Package rdkit ::
Package ML ::
Module BuildComposite
|
|
Module BuildComposite
source code
command line utility for building composite models
#DOC
**Usage**
BuildComposite [optional args] filename
Unless indicated otherwise (via command line arguments), _filename_ is
a QDAT file.
**Command Line Arguments**
- -o *filename*: name of the output file for the pickled composite
- -n *num*: number of separate models to add to the composite
- -p *tablename*: store persistence data in the database
in table *tablename*
- -N *note*: attach some arbitrary text to the persistence data
- -b *filename*: name of the text file to hold examples from the
holdout set which are misclassified
- -s: split the data into training and hold-out sets before building
the composite
- -f *frac*: the fraction of data to use in the training set when the
data is split
- -r: randomize the activities (for testing purposes). This ignores
the initial distribution of activity values and produces each
possible activity value with equal likliehood.
- -S: shuffle the activities (for testing purposes) This produces
a permutation of the input activity values.
- -l: locks the random number generator to give consistent sets
of training and hold-out data. This is primarily intended
for testing purposes.
- -B: use a so-called Bayesian composite model.
- -d *database name*: instead of reading the data from a QDAT file,
pull it from a database. In this case, the _filename_ argument
provides the name of the database table containing the data set.
- -D: show a detailed breakdown of the composite model performance
across the training and, when appropriate, hold-out sets.

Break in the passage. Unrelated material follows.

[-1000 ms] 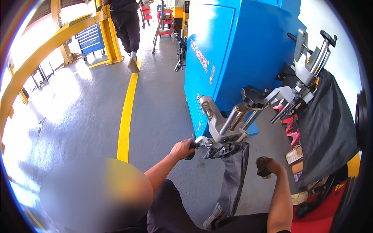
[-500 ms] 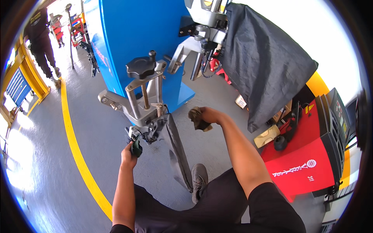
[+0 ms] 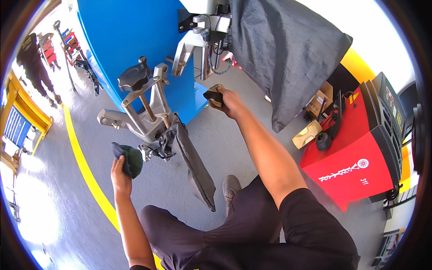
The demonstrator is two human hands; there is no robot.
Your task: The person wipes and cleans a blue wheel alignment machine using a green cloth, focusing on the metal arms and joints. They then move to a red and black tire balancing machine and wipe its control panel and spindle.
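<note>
Your hands are well apart, each closed on something. Your left hand (image 3: 120, 177) grips a dark green cloth (image 3: 130, 161), the fingers wrapped over its near side. The cloth is just left of the lower end of a metal clamp (image 3: 136, 127); you cannot tell from here whether the two touch. Your right hand (image 3: 230, 101) is farther forward, clasping a crumpled brown-and-black cloth (image 3: 215, 96) above the grey floor (image 3: 202, 135), to the right of the clamp.

The clamp has a black knob (image 3: 134, 78) on top, and a long dark grey bag (image 3: 194, 165) hangs slanting from its lower end, towards your knees. Behind it is a blue cabinet (image 3: 130, 33). A second clamp (image 3: 188, 49) is beside a large black cover (image 3: 288, 49). On your right is a red machine (image 3: 346, 180) with a pale tan block (image 3: 307, 134) by its edge.
</note>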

- -P *pickle file name*: write out the pickled data set to the file
- -F *filter frac*: filters the data before training to change the
distribution of activity values in the training set. *filter
frac* is the fraction of the training set that should have the
target value. **See note below on data filtering.**
- -v *filter value*: filters the data before training to change the
distribution of activity values in the training set. *filter
value* is the target value to use in filtering. **See note below
on data filtering.**
- --modelFiltFrac *model filter frac*: Similar to filter frac above,
in this case the data is filtered for each model in the composite
rather than a single overall filter for a composite. *model
filter frac* is the fraction of the training set for each model
that should have the target value (*model filter value*).
- --modelFiltVal *model filter value*: target value to use for
filtering data before training each model in the composite.
- -t *threshold value*: use high-confidence predictions for the
final analysis of the hold-out data.
- -Q *list string*: the values of quantization bounds for the
activity value. See the _-q_ argument for the format of *list
string*.
- --nRuns *count*: build *count* composite models
- --prune: prune any models built
- -h: print a usage message and exit.
- -V: print the version number and exit
*-*-*-*-*-*-*-*- Tree-Related Options -*-*-*-*-*-*-*-*
- -g: be less greedy when training the models.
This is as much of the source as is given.